> Task directions: Tally the lines in the data that follows that include the word "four", and report nothing but the total.

> Given data:
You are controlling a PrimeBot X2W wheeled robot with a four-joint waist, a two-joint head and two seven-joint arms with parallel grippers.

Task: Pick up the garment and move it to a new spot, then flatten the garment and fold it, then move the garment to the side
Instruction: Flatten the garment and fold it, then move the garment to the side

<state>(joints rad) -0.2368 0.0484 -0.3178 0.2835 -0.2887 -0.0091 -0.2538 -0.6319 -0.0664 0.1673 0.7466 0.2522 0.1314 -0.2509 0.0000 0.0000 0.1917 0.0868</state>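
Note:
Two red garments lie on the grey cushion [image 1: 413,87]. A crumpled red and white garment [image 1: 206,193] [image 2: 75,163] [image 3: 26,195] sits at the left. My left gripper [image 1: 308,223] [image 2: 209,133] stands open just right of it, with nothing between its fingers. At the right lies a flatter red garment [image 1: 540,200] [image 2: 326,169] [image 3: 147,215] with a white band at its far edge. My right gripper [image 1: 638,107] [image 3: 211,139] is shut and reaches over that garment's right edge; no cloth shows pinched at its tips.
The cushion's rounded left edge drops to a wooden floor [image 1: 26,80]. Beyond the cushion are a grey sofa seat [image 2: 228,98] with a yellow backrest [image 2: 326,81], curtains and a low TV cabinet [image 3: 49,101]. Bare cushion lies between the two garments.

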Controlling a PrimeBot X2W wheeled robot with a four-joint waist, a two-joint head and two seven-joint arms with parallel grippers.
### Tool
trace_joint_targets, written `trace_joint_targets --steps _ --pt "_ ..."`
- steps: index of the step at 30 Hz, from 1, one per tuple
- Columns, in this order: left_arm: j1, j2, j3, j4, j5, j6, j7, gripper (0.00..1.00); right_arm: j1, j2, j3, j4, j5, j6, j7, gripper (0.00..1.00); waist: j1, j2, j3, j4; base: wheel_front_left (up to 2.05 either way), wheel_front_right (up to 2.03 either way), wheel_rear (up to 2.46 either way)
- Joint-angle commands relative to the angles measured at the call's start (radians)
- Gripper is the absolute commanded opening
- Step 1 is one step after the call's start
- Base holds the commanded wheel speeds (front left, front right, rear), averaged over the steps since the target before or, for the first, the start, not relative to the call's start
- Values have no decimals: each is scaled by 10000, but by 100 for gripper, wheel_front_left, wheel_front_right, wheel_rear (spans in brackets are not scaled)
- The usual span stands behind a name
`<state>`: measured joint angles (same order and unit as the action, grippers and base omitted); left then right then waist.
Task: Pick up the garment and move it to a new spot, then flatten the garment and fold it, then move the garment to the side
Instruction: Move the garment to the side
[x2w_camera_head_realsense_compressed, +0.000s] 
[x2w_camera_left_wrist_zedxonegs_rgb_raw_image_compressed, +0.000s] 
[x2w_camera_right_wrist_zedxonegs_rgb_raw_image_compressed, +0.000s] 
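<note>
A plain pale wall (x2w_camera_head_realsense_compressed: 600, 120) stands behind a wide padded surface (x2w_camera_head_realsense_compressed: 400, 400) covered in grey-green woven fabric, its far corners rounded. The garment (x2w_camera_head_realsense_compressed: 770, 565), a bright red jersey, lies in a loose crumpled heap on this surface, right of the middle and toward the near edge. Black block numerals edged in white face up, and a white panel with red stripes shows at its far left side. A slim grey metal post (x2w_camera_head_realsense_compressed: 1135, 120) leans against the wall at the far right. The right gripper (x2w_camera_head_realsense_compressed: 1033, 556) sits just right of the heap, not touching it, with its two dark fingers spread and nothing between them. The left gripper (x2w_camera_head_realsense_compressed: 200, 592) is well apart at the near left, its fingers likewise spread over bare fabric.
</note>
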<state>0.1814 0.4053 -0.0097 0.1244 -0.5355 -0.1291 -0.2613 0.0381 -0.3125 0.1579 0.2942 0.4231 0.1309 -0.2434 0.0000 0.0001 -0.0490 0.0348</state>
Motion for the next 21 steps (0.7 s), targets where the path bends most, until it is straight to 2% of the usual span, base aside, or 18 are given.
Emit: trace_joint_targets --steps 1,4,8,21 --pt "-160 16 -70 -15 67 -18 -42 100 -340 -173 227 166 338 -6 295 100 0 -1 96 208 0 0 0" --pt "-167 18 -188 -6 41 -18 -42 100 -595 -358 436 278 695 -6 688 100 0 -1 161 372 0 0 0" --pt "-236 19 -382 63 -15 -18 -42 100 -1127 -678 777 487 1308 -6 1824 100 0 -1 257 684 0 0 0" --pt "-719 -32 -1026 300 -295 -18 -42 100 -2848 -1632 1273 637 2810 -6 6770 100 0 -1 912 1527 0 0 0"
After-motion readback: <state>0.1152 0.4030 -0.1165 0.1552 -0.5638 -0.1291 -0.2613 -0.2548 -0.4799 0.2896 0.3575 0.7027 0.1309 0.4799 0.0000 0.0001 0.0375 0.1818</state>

> Result of the task: 2